━━━ RECORDED DATA ━━━

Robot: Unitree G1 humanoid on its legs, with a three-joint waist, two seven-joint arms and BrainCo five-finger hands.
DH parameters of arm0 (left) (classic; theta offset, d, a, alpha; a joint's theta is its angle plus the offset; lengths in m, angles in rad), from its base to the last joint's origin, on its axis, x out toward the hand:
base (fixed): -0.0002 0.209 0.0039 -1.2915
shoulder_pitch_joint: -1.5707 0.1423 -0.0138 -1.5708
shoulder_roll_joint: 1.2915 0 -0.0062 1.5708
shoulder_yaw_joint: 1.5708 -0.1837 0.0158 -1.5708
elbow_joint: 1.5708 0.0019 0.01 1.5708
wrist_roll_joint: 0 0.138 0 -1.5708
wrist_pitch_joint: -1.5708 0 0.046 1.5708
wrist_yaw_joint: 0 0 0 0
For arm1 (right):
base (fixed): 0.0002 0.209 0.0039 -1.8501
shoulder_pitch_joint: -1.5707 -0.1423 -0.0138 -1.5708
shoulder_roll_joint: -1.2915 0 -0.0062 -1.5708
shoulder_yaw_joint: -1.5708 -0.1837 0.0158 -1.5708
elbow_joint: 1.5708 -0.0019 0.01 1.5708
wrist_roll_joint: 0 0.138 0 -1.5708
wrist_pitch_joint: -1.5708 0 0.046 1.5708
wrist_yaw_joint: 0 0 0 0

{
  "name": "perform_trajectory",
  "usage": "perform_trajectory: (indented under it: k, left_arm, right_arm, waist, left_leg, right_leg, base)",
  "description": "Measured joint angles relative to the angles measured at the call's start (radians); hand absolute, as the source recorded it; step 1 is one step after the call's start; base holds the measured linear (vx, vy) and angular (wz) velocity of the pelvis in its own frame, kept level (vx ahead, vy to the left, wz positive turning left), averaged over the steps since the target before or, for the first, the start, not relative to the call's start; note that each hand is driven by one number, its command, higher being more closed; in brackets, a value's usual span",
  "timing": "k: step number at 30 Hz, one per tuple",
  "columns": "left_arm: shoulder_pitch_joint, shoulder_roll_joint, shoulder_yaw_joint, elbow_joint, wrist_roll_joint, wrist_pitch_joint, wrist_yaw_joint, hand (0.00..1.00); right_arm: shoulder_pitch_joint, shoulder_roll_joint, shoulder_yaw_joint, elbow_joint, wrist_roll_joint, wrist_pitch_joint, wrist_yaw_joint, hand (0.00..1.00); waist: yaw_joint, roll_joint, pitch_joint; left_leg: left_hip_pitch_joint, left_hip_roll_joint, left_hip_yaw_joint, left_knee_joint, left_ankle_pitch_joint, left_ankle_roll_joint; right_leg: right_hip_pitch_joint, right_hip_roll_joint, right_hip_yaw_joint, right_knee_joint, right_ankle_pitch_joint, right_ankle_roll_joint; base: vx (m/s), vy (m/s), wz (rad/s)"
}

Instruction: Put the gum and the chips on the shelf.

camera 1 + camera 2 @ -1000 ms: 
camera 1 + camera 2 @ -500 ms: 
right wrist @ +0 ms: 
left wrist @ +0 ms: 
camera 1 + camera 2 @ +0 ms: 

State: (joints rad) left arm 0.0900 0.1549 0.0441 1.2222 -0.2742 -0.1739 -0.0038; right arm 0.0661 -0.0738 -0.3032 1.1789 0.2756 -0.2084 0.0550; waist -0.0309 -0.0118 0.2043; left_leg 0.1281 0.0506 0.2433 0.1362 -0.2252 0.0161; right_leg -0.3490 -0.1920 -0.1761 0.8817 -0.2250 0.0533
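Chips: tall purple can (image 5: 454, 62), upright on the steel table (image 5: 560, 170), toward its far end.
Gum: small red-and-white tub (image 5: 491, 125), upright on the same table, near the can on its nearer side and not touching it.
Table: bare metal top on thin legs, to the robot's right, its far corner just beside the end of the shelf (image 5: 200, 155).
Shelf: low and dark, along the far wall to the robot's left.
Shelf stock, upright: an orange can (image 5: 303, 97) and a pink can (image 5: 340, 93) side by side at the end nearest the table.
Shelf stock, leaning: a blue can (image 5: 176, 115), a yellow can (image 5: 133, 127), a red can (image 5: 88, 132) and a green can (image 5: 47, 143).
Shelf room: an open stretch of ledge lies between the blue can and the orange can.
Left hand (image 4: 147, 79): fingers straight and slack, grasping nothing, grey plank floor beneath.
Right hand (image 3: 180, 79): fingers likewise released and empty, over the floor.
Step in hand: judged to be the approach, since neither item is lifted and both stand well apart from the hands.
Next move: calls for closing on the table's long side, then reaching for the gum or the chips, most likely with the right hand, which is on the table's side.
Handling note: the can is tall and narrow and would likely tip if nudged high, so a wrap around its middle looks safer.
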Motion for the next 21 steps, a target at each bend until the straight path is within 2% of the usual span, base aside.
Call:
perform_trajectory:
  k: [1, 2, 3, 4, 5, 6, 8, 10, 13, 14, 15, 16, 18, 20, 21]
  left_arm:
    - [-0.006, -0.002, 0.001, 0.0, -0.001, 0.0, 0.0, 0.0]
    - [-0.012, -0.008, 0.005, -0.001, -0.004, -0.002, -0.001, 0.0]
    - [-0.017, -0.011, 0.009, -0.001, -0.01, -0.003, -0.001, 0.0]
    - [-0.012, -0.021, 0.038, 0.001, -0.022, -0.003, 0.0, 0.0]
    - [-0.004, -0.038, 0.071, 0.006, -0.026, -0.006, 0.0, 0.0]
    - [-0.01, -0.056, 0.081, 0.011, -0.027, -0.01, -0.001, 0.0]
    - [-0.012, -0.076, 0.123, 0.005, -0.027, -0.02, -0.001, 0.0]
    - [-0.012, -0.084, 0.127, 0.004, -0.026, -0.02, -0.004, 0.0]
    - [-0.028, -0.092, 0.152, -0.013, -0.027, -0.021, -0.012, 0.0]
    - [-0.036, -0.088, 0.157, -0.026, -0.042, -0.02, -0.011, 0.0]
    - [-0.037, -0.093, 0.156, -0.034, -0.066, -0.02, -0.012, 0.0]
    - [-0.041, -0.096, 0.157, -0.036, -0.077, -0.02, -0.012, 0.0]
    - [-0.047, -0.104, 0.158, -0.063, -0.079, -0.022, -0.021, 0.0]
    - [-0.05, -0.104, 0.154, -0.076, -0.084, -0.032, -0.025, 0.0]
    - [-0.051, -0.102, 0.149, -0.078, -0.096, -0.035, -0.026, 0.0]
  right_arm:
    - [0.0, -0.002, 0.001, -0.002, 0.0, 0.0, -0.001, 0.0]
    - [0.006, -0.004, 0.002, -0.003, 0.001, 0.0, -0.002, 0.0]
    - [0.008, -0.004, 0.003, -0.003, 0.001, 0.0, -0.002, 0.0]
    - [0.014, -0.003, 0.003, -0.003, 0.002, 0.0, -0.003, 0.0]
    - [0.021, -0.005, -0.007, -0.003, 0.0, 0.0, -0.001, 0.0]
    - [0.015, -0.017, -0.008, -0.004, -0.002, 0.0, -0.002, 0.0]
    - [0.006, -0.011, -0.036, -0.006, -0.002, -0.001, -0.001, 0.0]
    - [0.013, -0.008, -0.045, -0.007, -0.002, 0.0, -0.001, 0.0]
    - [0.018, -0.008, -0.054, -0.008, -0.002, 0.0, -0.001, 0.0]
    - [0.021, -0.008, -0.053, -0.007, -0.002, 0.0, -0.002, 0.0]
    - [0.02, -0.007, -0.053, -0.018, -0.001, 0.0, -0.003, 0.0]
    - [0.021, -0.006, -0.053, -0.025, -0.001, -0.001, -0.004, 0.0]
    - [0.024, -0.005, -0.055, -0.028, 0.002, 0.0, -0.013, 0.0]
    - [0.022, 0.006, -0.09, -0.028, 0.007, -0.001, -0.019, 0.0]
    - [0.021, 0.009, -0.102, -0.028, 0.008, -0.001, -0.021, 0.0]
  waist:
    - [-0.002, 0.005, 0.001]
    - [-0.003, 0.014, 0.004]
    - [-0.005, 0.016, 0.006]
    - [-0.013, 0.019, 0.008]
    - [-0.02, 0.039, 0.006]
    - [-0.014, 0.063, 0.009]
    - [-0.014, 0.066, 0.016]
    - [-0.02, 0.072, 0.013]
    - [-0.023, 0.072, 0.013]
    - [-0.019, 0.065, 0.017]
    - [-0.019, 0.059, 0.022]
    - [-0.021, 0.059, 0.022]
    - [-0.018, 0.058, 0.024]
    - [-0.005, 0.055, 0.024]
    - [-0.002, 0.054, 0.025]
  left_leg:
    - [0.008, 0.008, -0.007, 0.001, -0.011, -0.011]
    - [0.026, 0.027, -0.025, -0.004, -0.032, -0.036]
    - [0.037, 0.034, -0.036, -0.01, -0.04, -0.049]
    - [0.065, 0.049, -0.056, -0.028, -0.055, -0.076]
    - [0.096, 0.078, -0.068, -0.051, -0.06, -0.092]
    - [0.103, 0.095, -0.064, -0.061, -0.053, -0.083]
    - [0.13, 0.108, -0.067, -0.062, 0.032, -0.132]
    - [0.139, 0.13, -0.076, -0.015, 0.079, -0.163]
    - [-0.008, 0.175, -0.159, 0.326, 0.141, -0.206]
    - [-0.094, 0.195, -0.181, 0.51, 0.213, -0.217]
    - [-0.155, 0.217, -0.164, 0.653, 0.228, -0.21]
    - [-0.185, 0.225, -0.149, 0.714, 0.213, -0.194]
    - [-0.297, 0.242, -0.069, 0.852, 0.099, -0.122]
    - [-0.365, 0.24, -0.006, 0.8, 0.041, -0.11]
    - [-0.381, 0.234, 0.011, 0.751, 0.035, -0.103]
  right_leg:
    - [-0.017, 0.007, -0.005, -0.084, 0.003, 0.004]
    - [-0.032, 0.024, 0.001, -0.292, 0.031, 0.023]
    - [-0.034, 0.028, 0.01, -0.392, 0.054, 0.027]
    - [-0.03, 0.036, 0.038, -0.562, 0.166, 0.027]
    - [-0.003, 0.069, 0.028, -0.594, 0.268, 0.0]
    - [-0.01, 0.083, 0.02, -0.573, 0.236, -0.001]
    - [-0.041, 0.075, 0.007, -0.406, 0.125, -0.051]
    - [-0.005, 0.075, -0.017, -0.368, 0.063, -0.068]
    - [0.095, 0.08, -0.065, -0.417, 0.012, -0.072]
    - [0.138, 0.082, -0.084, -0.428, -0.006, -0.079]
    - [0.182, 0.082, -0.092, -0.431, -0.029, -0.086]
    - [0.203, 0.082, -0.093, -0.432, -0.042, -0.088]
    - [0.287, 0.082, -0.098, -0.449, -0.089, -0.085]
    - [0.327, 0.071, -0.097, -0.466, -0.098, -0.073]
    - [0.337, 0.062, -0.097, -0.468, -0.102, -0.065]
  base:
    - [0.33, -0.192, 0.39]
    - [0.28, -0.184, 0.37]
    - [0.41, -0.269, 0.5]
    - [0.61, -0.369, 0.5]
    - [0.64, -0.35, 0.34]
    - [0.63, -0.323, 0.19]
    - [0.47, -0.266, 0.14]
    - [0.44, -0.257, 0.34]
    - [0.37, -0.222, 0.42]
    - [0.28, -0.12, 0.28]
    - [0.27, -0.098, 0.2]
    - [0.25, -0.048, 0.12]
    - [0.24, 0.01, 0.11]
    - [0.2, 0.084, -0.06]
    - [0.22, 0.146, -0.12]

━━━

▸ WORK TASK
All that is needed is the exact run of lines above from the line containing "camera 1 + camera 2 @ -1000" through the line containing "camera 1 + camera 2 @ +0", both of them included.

▸ THE COMPLETED TASK
camera 1 + camera 2 @ -1000 ms: 
camera 1 + camera 2 @ -500 ms: 
right wrist @ +0 ms: 
left wrist @ +0 ms: 
camera 1 + camera 2 @ +0 ms: 

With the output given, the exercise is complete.